Change of variable

[squenshl]

How do I evaluate the triple integral \int\int\int_G x+y+z dV using a suitable change of variable where G is the region
0 \leq x+y \leq 1, 2 \leq y+z \leq 3, 4 \leq x+z \leq 5.
I know to let u = x+y, v = y+z, w = x+z and I end up with the
det(jac) = |2| \Rightarrow 1/det(jac) = |1/2|. But I'm stuck after that. Help.

[tiny-tim]

Hi squenshl! :wink:
How do I evaluate the triple integral \int\int\int_G x+y+z dV using a suitable change of variable where G is the region.

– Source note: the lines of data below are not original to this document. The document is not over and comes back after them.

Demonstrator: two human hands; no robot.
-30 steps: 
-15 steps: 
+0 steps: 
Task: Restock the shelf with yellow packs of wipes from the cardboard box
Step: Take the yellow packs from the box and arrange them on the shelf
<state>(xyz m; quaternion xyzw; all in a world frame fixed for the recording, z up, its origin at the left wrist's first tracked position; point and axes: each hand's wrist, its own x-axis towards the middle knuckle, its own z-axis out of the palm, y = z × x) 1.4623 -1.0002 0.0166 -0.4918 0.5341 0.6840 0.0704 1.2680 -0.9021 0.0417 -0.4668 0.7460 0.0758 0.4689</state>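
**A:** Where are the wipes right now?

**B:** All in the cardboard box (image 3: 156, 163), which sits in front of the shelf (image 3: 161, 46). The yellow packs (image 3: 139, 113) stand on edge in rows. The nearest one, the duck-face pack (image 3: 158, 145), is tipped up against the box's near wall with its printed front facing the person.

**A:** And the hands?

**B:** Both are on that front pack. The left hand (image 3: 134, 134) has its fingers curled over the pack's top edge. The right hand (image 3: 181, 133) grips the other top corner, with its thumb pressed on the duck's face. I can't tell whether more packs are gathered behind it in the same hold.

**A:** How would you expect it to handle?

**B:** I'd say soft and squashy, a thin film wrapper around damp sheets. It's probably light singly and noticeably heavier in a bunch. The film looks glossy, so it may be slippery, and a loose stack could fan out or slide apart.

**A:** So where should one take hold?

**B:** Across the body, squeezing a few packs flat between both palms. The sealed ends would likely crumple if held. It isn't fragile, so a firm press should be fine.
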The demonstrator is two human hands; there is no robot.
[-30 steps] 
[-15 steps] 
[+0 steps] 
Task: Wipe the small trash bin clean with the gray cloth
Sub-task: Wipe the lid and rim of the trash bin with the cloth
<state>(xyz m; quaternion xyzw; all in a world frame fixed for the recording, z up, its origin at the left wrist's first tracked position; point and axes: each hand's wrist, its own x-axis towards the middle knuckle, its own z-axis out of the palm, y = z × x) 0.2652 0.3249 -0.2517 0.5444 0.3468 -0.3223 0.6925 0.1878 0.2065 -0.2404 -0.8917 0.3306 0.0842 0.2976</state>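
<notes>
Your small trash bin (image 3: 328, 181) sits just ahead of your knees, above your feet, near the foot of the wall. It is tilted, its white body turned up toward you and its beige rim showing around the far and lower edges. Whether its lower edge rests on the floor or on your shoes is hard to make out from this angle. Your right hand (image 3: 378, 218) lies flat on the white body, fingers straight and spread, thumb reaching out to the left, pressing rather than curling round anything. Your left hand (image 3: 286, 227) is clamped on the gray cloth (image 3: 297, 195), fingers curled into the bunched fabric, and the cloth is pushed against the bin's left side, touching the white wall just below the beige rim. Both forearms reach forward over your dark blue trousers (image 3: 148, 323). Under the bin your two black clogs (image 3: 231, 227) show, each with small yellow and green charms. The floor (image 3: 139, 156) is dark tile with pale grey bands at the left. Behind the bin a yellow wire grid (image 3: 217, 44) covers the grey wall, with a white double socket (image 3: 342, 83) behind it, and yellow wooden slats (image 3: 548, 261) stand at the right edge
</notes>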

Well, you've got the bounds, and you know how to rewrite the dV (from the Jacobian), so all you need is to rewrite x+y+z in terms of u v and w, which is … ? :smile:

[arildno]

Hint:

What does u+v+w equal, in terms of x+y+z?

[squenshl]

u+v+w = 2x+2y+2z = 2(x+y+z),
\Rightarrow x+y+z = (u+v+w)/2.
Then just chuck that in. Is that right. Thanks.

[tiny-tim]

x+y+z = (u+v+w)/2.

:biggrin: Woohoo! :biggrin:

[squenshl]

Cheers.